Poll for the result of a submission.

http
GET /api/v1/result/{submission_id}

Response (queued/running):

json
{
  "submission_id": "a1b2c3d4e5f6",
  "status": "running",
  "report": null,
  "error": null
}

Response (completed):

json
{
  "submission_id": "a1b2c3d4e5f6",
  "status": "completed",
  "report": {
    "total_tests": 50,
    "passed": 45,
    "failed": 5,
    "errors": 0,
    "pass_rate": 0.9,
    "score": null,
    "valid": true,
    "summary": "45/50 tests passed. Failed: test_forward, test_backward, ...",
    "test_details": [...]
  },
  "error": null
}

Response (error):

json
{
  "submission_id": "a1b2c3d4e5f6",
  "status": "error",
  "report": null,
  "error": "Container exited with code 137 (OOM killed)"
}

Status values:

StatusDescription
queuedSubmission received, waiting to be processed
runningJudge container is running tests
completedGrading finished, report is available
errorGrading failed (container crash, timeout, etc.)

Run History

Retrieve the full submission history for a run session, including the best score selection.

By token:

http
GET /api/v1/history?token=<token>

By run ID:

http
GET /api/v1/runs/{run_id}/history?task_id=<task_id>

Response:

json
{
  "run_id": "run-001",
  "best_pass_rate": 0.95,
  "best_score": null,
  "best_round": "agent-3",
  "agent_submissions": 4,
  "auto_submissions": 2,
  "entries": [
    {
      "type": "submission",
      "status": "completed",
      "submission_id": "abc123",
      "task_id": "ad_placement_optimization",
      "round": "agent-1",
      "pass_rate": 0.8,
      "score": null,
      "passed": 40,
      "failed": 10,
      "total_tests": 50,
      "valid": true,
      "summary": "40/50 tests passed.

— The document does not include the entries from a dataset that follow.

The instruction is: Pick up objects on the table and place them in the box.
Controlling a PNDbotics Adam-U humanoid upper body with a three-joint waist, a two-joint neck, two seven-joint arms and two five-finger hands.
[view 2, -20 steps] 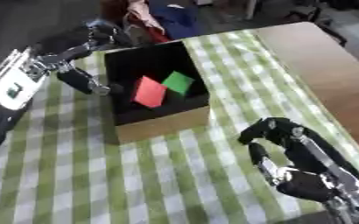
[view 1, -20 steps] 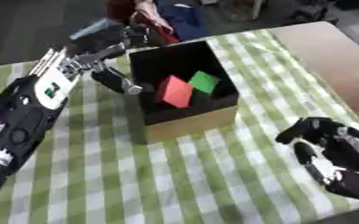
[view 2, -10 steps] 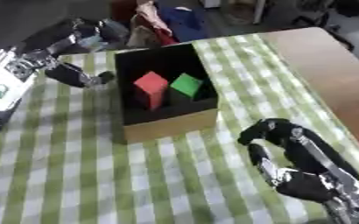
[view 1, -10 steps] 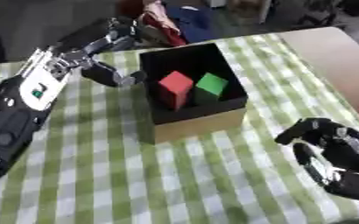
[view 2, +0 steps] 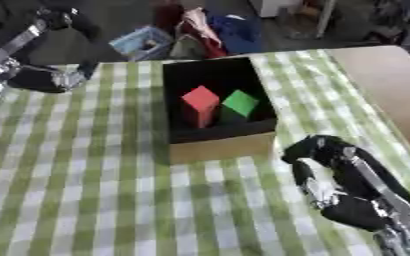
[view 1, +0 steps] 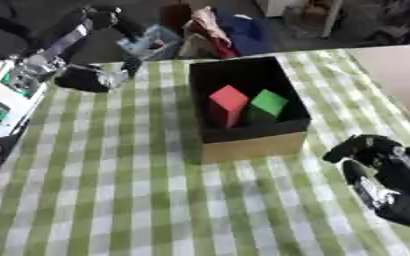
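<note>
Left hand [view 1: 90, 77] has pulled back off the box [view 1: 252, 145], looks relaxed and empty. Red block [view 1: 227, 98] and green block [view 1: 267, 103] inside; right hand [view 2: 335, 172] curled, holding nothing, bottom right.

You get even, soft daylight on the checked cloth [view 1: 138, 190], with no glare. The box [view 1: 248, 145] is dark inside, yet the red block [view 1: 227, 100] and green block [view 1: 267, 103] stay vivid. Everything looks slightly soft, and the left hand [view 1: 95, 77] is smeared with blur
</note>
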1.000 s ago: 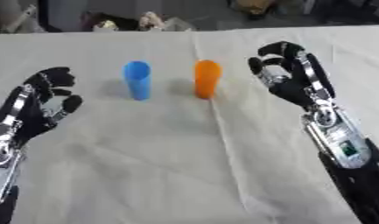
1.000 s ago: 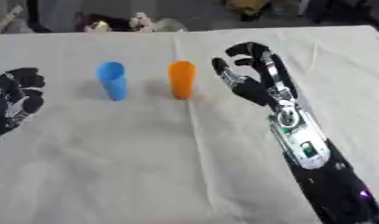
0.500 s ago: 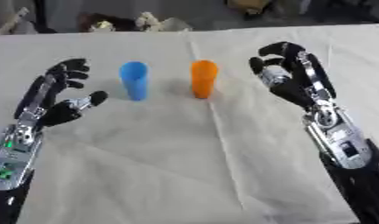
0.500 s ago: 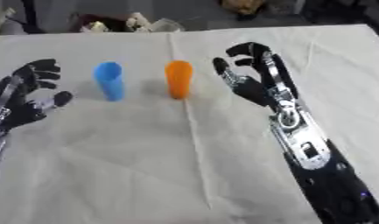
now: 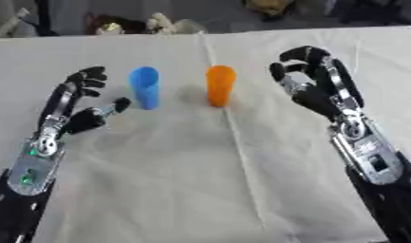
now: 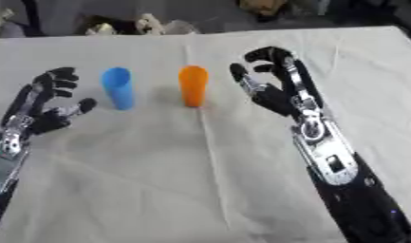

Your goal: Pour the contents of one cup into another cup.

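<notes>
A blue cup (image 5: 145, 87) and an orange cup (image 5: 220, 85) stand upright side by side on the white cloth (image 5: 200, 171), the blue one on the left. My left hand (image 5: 82, 107) hovers open just left of the blue cup, its thumb close to the cup's side but apart from it. My right hand (image 5: 312, 88) is raised open to the right of the orange cup, fingers relaxed and slightly bent, holding nothing. I cannot see what is inside the cups.
The cloth covers the whole table and has a crease running down its middle. Dark clutter and some small pale objects (image 5: 163, 23) lie beyond the table's far edge.
My left hand has risen from the lower left and moved right and forward toward the blue cup, its fingers spreading open. The right hand has barely moved.
</notes>
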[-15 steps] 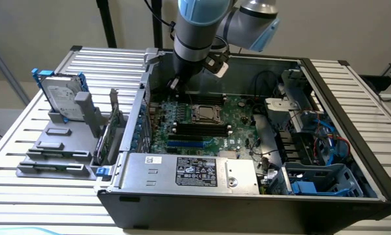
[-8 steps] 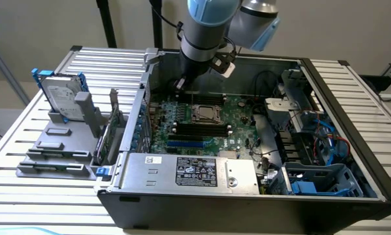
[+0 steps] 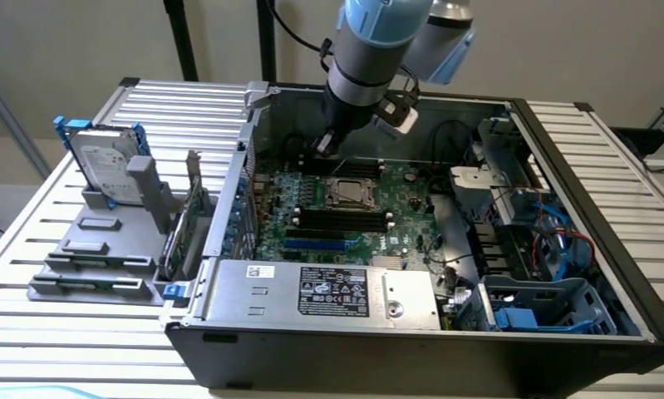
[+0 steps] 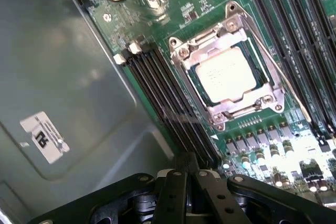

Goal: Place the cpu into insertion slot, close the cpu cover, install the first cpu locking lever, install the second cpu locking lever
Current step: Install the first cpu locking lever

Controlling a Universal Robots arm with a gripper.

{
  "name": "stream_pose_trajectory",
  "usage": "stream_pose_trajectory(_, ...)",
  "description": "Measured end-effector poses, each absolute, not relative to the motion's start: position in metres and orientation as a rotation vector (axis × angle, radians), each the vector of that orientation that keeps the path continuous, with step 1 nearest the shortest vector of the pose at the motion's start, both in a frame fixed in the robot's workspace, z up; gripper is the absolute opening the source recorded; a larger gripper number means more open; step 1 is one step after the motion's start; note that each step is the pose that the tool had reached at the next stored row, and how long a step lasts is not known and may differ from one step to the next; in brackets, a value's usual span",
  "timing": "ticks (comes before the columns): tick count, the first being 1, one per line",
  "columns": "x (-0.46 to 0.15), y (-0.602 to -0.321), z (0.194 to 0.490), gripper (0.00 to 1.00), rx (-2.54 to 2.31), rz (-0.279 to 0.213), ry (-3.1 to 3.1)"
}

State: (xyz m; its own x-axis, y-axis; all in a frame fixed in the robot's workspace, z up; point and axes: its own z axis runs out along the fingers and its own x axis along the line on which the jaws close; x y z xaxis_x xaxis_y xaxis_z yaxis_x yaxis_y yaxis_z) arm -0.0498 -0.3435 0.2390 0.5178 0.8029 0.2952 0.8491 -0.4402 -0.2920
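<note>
– Gripper (image 3: 326, 148) reads as pinched shut from my seat, both black fingers (image 4: 176, 192) pressed together with nothing between them. It hangs above the motherboard (image 4: 184, 3), touching nothing.

– Where's the cpu from there?

– Below the fingertips and ahead of them, past a bank of black memory slots (image 4: 157, 82). The cpu (image 4: 226, 74) lies flat in the insertion slot (image 4: 192, 78), pale face up, and the cpu cover (image 4: 237, 109) is down around it like a picture frame. A thin wire lever (image 4: 261, 59) runs along one side of that frame. Whether it is hooked home I cannot tell.

– How would those parts handle?

– My judgement: the chip is light, stiff and thin, and fragile on its underside, so edges only. The cover is rigid sheet metal on a hinge and should swing with little push. The lever looks springy and slick, a narrow target for closed fingers. I'd bear on its bent end, not mid-rod.

– Any writing you can read?

– Little. A white sticker (image 4: 44, 137) on the case wall beside the gripper carries a bold mark like reversed letters, and its small print is illegible. Nearer the exterior camera than the gripper, the power supply (image 3: 243, 291) wears a black label (image 3: 334, 289), but its text is too small for me.
</note>
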Motion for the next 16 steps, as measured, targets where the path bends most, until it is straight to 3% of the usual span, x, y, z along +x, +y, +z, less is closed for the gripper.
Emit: stream_pose_trajectory(16,-0.049,-0.347,0.220,0.11,-2.361,-0.158,-1.360)
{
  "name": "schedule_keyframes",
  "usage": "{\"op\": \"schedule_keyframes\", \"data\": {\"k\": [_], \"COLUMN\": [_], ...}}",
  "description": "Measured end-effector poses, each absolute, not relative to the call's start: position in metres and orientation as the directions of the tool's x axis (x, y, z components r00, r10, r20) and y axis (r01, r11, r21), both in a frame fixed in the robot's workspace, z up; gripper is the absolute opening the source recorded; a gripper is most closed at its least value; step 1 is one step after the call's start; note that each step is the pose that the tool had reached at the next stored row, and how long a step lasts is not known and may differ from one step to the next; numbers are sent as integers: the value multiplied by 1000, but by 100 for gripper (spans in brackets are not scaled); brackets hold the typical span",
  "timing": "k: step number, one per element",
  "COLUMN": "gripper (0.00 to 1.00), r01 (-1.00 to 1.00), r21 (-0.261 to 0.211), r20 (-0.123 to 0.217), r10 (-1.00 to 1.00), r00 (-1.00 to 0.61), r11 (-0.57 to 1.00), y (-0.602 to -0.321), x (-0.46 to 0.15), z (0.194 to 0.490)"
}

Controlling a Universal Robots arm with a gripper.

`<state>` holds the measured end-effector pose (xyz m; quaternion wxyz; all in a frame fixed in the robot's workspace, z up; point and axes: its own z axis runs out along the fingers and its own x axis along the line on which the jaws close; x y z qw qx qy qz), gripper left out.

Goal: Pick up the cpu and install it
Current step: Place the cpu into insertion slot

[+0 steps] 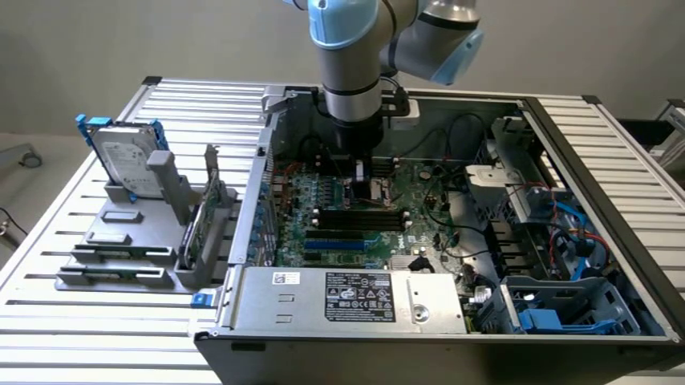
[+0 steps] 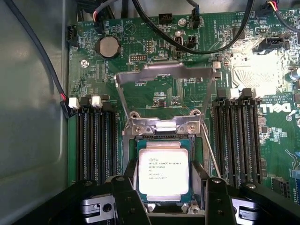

Failed: ..."
    }
  ]
}

The best_* fields are computed using the task's configured selection policy (see Benchmark & Task Integration).

Game Endpoints

For tasks with game_mode: true, the Judge server manages interactive game sessions in dedicated containers.

Start New Game

http
POST /api/v1/game/{run_id}/{task_id}/new
Content-Type: application/json
{}

Response:

json
{
  "session_id": "abc123def456",
  "observation": "You are standing in a dark room...",
  "score": 0,
  "peak_score": 0,
  "max_score": 100,
  "done": false,
  "moves": 0
}

Take Action

http
POST /api/v1/game/{run_id}/{task_id}/{session_id}/step
Content-Type: application/json

{"action": "go north"}

Response:

json
{
  "session_id": "abc123def456",
  "observation": "You enter a dimly lit hallway...",
  "score": 10,
  "peak_score": 10,
  "max_score": 100,
  "done": false,
  "moves": 1
}

Get Status

http
GET /api/v1/game/{run_id}/{task_id}/{session_id}/status

Response:

json
{
  "session_id": "abc123def456",
  "score": 10,
  "peak_score": 10,
  "max_score": 100,
  "done": false,
  "moves": 1
}

Close Session

http
POST /api/v1/game/{run_id}/{task_id}/{session_id}/close

Response:

json
{
  "session_id": "abc123def456",
  "final_score": 25,
  "peak_score": 30,
  "max_score": 100,
  "moves": 15
}

Close All Sessions

Close all active game sessions for a given run and task.

http
POST /api/v1/game/{run_id}/{task_id}/close-all

Response:

json
{"closed": 3}

Game sessions have a 10-minute idle timeout. Sessions are automatically archived when the game ends (done: true) or when they are explicitly closed. A maximum of 200 concurrent game sessions is enforced.

curl Examples

Register, submit, and poll

bash
# 1. Register a session
TOKEN=$(curl -s -X POST http://localhost:8080/api/v1/register \
  -H "Content-Type: application/json" \
  -d '{"task_id": "ad_placement_optimization", "run_id": "run-001"}' \
  | jq -r '.token')

echo "Token: $TOKEN"

# 2. Submit an archive
SUBMISSION_ID=$(curl -s -X POST http://localhost:8080/api/v1/submit \
  -F "token=$TOKEN" \
  -F "archive=@solution.tar.gz" \
  -F "kind=agent" \
  | jq -r '.submission_id')

echo "Submission: $SUBMISSION_ID"

# 3. Poll for result (repeat until status is "completed" or "error")
curl -s http://localhost:8080/api/v1/result/$SUBMISSION_ID | jq .

# 4. Check run history
curl -s "http://localhost:8080/api/v1/history?token=$TOKEN" | jq .

Poll loop

bash
while true; do
  STATUS=$(curl -s http://localhost:8080/api/v1/result/$SUBMISSION_ID | jq -r '.status')
  echo "Status: $STATUS"
  if [ "$STATUS" = "completed" ] || [ "$STATUS" = "error" ]; then
    curl -s http://localhost:8080/api/v1/result/$SUBMISSION_ID | jq .
    break
  fi
  sleep 5
done